Bu sorunun cevabı biraz da duygularıyla ve bu duyguların zaman zaman yaşattığı bunalımlarla yaşamaya alışmış ve belki de en kaçtığımız duygunun, yani “duygusal acının” zaman zaman esiri olmaktan mazoşist bir keyif alan yapıya sahip olduğumuzda gizliydi. Evet belki böyle bir konuda genelleme yapıyor olmak çok doğru olmayabilir fakat Ortadoğu ve Arap coğrafyasını ele aldığımızda arabesk müziğin Türkiye’de ne denli popüler olduğunu görürüz. Bu popülarite arabeskin ne olduğunu sorgulatır ilk başta: Etimolojik olarak “Arap tarzı” anlamına gelse de oryantal ve lirik yapısını “acı” ve “acı çekmek” gibi temalar üzerinde yoğunlaştıran ve umutsuzluğu merkezine koyan bir anlama geliyor. Mamafih, Anathema’nın yaptığı müziğe doğrudan bir halk müziği türevi olan arabesk sıfatını veremesek de arabesk müzik dinleyicisinden genel müzik zevki ve kültürel açıdan farklılığa sahip rock müzik dinleyicisinin “acıya” ve acı çekmeye olan özlemini Anathema’nın lirik parçalarında yaşadığını pekâlâ söyleyebiliriz.

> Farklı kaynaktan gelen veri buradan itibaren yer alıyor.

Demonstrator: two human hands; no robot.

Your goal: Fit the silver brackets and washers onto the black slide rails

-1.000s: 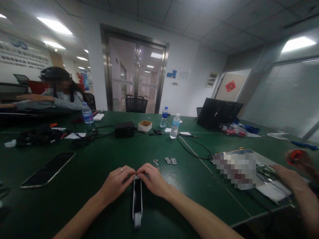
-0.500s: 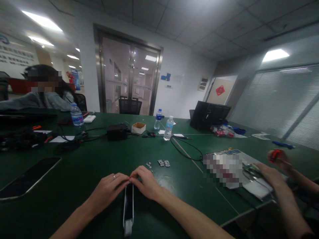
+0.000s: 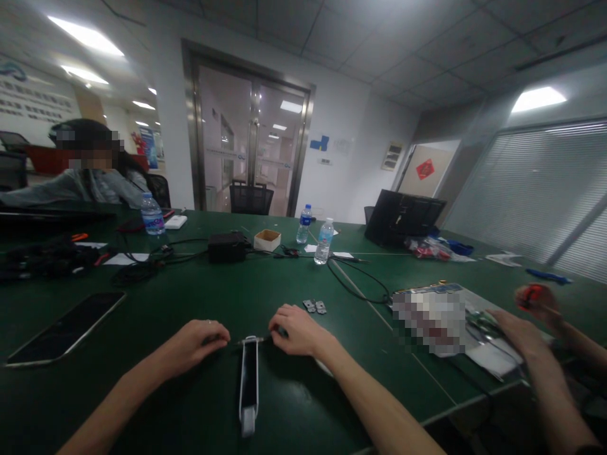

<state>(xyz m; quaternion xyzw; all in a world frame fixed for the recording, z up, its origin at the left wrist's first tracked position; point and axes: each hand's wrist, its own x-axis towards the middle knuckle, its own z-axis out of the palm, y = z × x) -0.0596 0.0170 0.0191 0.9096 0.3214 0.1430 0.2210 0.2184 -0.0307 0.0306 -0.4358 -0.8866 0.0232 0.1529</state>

1998’de verdikleri ilk Türkiye konserinden sonra 2019 yılındaki son Türk seyircileriyle buluşmalarına kadar geçen süreçte defalarca Türkiye’de hatta İstanbul ve Ankara dışındaki bir farklı şehirlerde konserler verdiler ve her röportajlarında Türk seyircilerini ve kadar sevdiklerini söylediler. Bu coğrafyada melankoliye duyulan açlığı ve kendi parçalarındaki bu melankolik dışavurumun nasıl da iyi karşılandığını gayet iyi biliyorlardı. Fakat günümüze geldiğimizde aslında olan duygular ile yaşayan liriklerin içinde kaybolmanın değil de daha zevklerin öne çıkması; dünya müziğinin ve dünyada dinlenen müziğin değişmesiydi. Günümüzde Anathema dinleyicisi de grup gibi zamanla değişmiş; belki gençlik yıllarından sadık bir yanı hep orada kalmış fakat başka kimliklere çoktan bürünmüştü. Güncel ve yeni dinleyici kitlesinin de azalması Anathema’nın başarısızlığı değil; sadece rock ve metal müziğin dönemsel düşüşü ve kan kaybediyor oluşuydu. Peki bu değişim, melankoliye duyulan ilgi ve duygusal bunalımların dışa vurumsal albenisinin kaybolduğunu mu gösteriyordu? Aslında bu yaklaşım kaybolmamıştı fakat biraz gerilerde kalmıştı zaman içerisinde. Y kuşağı Anathema ve yaptığı müziği tanıyıp içselleştirerek yaş alırken Z kuşağı ise bambaşka bir sosyal konjonktürde yaşamaya başlamıştı. Tabi bu durumu sadece Anathema üzerinden örneklendirmek çok doğru olmasa da müziğe ve müzikten beklenen duygu aktarımına olan yaklaşım iki kuşak arasında fark edilir bir biçimde değişmişti.
One Last Good Bye benim vazgeçilmezimdi.